Reviews for the film were mostly positive, with some critics labeling it one of the best direct-to-video sequels ever made.
The film is the second in the Tremors franchise. It was followed by a 2001 sequel, Tremors 3: Back to Perfection.
Plot[edit | edit source]
Years after the events of the first film, Val McKee has moved away and married Rhonda LeBeck, while Earl Basset has squandered his fortune on a failing ostrich ranch. He is approached by Carlos Ortega, who informs him that graboids are killing his workers at his oil field in Chiapas, Mexico, and hires him to hunt them down. Earl initially declines, but Ortega's taxi driver, Grady Hoover, convinces Earl to change his mind; both join the hunt. Upon arrival, Earl learns that the company would pay him double if he caught one of the creatures alive. He also meets geologist Kate Reilly, her assistant Julio, and a mechanic named Pedro, all of whom are scientifically investigating the Graboids.

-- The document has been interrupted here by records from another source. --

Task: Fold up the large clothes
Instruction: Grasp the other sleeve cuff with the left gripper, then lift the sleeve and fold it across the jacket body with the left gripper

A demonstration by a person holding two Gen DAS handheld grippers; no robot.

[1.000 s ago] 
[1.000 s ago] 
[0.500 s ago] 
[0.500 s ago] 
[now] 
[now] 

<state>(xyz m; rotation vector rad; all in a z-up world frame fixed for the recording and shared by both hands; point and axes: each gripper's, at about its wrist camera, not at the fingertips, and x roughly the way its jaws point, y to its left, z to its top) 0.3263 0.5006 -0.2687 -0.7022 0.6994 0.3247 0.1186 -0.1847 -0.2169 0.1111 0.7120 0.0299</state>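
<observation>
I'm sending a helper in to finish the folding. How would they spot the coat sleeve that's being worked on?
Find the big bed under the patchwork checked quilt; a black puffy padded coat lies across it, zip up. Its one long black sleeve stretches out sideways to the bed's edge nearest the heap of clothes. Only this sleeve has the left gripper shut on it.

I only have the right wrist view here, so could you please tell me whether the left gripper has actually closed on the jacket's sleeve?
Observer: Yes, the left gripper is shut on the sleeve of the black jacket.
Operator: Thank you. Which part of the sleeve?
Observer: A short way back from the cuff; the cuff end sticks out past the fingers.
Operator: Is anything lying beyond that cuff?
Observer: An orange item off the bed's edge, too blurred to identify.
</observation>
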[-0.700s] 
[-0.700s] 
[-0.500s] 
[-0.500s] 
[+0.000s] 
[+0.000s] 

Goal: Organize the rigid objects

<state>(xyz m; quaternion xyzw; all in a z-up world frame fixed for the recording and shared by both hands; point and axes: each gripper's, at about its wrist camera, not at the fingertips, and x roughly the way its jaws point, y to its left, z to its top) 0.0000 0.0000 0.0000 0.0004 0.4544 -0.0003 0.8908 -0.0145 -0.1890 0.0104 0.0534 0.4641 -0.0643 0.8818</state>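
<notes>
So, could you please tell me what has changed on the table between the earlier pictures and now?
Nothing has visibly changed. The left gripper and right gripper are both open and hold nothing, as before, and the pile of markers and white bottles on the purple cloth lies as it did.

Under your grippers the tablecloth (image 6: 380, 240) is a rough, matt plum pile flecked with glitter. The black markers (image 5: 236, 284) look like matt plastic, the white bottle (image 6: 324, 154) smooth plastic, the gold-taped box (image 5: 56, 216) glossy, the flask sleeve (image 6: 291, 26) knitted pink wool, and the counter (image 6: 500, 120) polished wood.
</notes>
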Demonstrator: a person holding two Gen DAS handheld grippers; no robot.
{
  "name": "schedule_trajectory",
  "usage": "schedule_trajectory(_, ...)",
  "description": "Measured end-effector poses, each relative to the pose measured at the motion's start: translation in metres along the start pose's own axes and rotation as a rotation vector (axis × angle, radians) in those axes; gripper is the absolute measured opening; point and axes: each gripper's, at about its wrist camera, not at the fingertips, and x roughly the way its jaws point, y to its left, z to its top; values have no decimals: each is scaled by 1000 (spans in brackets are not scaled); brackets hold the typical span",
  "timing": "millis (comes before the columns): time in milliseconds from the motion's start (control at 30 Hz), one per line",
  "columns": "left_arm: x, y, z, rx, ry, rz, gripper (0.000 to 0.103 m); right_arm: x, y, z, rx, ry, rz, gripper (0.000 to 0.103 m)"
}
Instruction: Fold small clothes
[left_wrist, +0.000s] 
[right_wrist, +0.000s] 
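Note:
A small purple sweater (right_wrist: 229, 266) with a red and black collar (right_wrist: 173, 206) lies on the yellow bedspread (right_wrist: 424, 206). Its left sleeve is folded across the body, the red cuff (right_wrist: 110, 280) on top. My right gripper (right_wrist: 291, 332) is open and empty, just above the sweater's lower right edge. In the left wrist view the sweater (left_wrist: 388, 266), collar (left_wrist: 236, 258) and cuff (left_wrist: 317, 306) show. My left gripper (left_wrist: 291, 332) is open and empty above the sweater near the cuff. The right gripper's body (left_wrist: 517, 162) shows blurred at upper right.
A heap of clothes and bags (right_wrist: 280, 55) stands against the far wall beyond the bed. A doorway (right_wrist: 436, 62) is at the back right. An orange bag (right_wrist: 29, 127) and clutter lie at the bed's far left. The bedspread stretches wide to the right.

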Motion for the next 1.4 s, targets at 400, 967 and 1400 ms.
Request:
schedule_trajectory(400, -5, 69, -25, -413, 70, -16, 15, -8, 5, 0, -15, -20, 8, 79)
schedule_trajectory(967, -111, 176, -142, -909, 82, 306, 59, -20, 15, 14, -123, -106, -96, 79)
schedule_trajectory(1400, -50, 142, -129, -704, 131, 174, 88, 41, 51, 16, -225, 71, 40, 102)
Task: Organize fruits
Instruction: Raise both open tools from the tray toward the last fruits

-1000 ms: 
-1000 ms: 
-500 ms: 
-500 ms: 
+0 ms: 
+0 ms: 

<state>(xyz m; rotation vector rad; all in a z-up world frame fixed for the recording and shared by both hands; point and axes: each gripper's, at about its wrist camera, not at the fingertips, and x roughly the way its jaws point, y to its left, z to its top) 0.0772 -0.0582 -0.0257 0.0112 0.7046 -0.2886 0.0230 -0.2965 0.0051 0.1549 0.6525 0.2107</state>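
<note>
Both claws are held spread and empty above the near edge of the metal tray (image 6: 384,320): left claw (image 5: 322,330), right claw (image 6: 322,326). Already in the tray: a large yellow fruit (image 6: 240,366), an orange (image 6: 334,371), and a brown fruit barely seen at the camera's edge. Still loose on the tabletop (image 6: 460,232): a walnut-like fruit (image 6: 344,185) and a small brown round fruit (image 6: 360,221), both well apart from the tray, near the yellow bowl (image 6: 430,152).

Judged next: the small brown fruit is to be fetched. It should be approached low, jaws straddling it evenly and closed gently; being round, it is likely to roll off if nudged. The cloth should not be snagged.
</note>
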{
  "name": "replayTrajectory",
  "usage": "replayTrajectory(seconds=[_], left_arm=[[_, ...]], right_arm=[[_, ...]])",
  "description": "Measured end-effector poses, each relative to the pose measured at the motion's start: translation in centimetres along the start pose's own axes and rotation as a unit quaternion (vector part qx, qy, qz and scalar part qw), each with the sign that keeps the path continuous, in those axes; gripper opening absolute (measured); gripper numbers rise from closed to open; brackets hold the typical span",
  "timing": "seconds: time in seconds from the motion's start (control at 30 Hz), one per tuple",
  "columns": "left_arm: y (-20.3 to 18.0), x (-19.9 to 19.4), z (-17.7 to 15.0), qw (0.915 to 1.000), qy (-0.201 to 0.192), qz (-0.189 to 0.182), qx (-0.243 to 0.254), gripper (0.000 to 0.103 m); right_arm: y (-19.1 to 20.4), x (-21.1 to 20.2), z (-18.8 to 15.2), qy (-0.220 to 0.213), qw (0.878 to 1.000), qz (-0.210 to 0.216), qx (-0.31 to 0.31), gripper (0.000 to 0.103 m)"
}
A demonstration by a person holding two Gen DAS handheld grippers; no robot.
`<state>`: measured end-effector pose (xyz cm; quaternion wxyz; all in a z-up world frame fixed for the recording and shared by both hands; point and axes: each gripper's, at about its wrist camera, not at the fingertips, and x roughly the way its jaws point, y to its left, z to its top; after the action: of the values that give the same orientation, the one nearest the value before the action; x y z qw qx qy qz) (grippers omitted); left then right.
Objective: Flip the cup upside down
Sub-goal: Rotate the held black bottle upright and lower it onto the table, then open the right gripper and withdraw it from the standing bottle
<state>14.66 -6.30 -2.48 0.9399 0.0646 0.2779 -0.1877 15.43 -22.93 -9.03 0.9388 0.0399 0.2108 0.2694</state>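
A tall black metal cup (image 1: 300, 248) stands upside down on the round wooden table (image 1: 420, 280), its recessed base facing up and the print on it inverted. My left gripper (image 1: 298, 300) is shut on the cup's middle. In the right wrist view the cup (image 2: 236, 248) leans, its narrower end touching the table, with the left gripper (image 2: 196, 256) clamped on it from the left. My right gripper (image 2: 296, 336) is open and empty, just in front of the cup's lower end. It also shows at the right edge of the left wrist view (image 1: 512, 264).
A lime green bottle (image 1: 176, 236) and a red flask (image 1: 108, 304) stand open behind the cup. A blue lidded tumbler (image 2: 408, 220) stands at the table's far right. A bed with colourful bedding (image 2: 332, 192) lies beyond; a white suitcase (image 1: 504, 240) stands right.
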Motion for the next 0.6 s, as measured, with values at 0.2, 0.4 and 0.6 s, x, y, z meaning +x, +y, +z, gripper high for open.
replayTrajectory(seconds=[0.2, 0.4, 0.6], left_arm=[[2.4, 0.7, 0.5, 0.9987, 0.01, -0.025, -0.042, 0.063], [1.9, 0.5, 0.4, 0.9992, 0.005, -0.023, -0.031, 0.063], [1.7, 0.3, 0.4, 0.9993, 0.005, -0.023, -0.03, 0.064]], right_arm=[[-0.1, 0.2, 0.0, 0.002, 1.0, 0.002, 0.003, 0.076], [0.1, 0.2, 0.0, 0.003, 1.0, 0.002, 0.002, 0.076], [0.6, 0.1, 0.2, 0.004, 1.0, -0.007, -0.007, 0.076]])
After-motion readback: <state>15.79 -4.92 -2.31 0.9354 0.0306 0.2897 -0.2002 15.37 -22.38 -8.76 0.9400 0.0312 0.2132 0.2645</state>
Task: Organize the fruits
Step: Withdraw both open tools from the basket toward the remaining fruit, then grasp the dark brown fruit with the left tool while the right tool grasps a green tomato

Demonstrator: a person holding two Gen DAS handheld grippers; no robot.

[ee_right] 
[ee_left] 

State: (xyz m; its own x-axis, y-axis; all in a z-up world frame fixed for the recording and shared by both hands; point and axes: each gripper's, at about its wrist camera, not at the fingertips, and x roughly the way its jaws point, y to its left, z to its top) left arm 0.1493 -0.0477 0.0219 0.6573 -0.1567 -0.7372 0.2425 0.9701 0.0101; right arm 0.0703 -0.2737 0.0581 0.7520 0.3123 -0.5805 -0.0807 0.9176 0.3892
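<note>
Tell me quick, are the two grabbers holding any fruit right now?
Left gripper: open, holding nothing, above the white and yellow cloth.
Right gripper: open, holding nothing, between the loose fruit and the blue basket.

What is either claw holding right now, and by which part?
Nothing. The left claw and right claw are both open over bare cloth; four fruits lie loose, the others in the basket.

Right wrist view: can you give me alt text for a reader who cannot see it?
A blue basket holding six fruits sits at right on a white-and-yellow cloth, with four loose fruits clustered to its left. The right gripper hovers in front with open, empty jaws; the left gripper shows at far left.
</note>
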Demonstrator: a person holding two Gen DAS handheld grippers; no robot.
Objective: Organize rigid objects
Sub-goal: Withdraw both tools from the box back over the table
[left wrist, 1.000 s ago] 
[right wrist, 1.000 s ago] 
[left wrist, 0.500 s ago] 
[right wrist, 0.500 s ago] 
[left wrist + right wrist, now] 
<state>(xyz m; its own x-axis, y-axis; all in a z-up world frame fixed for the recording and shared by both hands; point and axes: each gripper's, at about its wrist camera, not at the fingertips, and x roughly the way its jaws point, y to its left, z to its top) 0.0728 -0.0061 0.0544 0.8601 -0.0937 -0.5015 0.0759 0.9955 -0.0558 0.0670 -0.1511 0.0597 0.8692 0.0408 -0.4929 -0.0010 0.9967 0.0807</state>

Earl and Grady begin systematically killing the Graboids by using remote-controlled cars rigged with explosives. Though their strategy seems to work, the vast number of Graboids overwhelms them and Earl enlists the help of Burt Gummer, who arrives with a truck loaded with firearms and explosives. The next day, Earl and Grady encounter what appears to be a sick non-aggressive Graboid that surprises them, causing Earl to drive backwards haphazardly, which results in him crashing their truck. After calling Pedro to come to pick them up with the Graboid, it begins making horrific sounds and is soon found dead, seemingly violently ripped open from the inside. They see Pedro's truck approach from the distance but it suddenly stops, prompting Grady and Earl to investigate and discover Pedro's remains alongside the truck's destroyed engine. They make their way to a nearby radio broadcasting building which has similarly been destroyed, only to be met by strange bipedal graboid-like creatures. Earl successfully kills one as it charges him, but the two flee in a car they had found as more of the creatures arrive. Meanwhile, Burt's truck is ambushed by a pack of these new creatures while returning to base.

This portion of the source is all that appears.